*WHAT IS NEEDED*
All of the data needs to be reproduced with no alterations.

*DATASET EXTRACT*

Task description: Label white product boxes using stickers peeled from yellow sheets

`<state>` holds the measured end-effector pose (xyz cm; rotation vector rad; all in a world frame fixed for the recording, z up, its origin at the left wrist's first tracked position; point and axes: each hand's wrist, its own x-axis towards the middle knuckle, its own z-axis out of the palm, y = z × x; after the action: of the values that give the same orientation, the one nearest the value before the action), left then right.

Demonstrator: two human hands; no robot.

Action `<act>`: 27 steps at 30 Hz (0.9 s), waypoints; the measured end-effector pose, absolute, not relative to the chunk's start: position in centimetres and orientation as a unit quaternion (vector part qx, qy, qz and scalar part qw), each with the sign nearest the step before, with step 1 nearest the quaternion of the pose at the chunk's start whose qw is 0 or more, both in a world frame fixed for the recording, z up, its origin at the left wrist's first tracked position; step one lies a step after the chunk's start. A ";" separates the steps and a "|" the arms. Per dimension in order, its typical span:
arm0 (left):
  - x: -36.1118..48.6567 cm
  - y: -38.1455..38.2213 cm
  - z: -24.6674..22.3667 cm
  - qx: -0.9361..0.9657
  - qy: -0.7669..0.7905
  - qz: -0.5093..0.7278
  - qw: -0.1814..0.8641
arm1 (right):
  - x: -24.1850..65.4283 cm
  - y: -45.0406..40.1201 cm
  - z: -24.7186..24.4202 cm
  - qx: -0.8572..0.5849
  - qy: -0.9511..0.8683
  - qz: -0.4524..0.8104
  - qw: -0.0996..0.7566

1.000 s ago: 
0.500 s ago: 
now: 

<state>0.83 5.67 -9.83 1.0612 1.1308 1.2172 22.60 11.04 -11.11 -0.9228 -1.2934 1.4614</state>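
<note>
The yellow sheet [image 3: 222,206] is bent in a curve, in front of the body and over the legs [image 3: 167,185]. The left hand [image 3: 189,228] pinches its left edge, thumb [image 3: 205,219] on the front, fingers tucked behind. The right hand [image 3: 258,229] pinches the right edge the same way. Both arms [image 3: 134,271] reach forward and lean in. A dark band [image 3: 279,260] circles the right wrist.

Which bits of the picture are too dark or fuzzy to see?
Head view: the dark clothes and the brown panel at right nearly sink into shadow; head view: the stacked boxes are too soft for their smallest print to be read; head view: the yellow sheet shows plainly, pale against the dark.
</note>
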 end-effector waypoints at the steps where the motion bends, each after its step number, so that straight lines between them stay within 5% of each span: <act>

*TASK RESPONSE*
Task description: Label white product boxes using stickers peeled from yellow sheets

`<state>` holds the measured end-effector pose (xyz cm; rotation vector rad; all in a world frame fixed for the recording, z up, its origin at the left wrist's first tracked position; point and axes: each hand's wrist, its own x-axis towards the middle knuckle, its own z-axis out of the palm, y = z × x; after the action: of the values that give the same orientation, the one nearest the value before the action), left then right.

Demonstrator: two human hands; no robot.

Action `<act>`: 27 steps at 30 Hz (0.9 s), waypoints; the measured end-effector pose, absolute, not relative to the chunk's start: position in centimetres and orientation as a unit quaternion (vector part qx, qy, qz and scalar part qw), each with the sign nearest the step before, with step 1 nearest the quaternion of the pose at the chunk's start whose qw is 0 or more, both in a world frame fixed for the recording, z up, its origin at the left wrist's first tracked position; step one lies a step after the chunk's start. A ";" separates the steps and a "|" the arms. Per dimension in order, its typical span:
arm0 (left):
  - x: -36.1118..48.6567 cm
  - y: -38.1455..38.2213 cm
  - z: -24.6674..22.3667 cm
  - qx: -0.9361..0.9657
  - qy: -0.7669..0.7905
  - qz: -0.5093..0.7278
  - qw: -0.1814..0.8641
arm1 (right):
  - x: -24.1850..65.4283 cm
  - y: -45.0406..40.1201 cm
  - z: -24.7186..24.4202 cm
  - qx: -0.8572..0.5849
  - qy: -0.9511..0.8683
  - qz: -0.4524..0.8104
  - qw: -0.0996..0.7566

1.000 s ago: 
0.500 s ago: 
now: 

<state>0.83 5.67 -9.83 1.0612 1.1308 1.2172 22.60 11.04 -11.11 -0.9228 -1.2934 1.4614</state>
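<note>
The yellow sheet [image 3: 222,206] is bent in a curve, in front of the body and over the legs [image 3: 167,185]. The left hand [image 3: 189,228] pinches its left edge, thumb [image 3: 205,219] on the front, fingers tucked behind. The right hand [image 3: 258,229] pinches the right edge the same way. Both arms [image 3: 134,271] reach forward and lean in. A dark band [image 3: 279,260] circles the right wrist.

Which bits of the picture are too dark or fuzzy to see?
Head view: the dark clothes and the brown panel at right nearly sink into shadow; head view: the stacked boxes are too soft for their smallest print to be read; head view: the yellow sheet shows plainly, pale against the dark.
</note>
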 end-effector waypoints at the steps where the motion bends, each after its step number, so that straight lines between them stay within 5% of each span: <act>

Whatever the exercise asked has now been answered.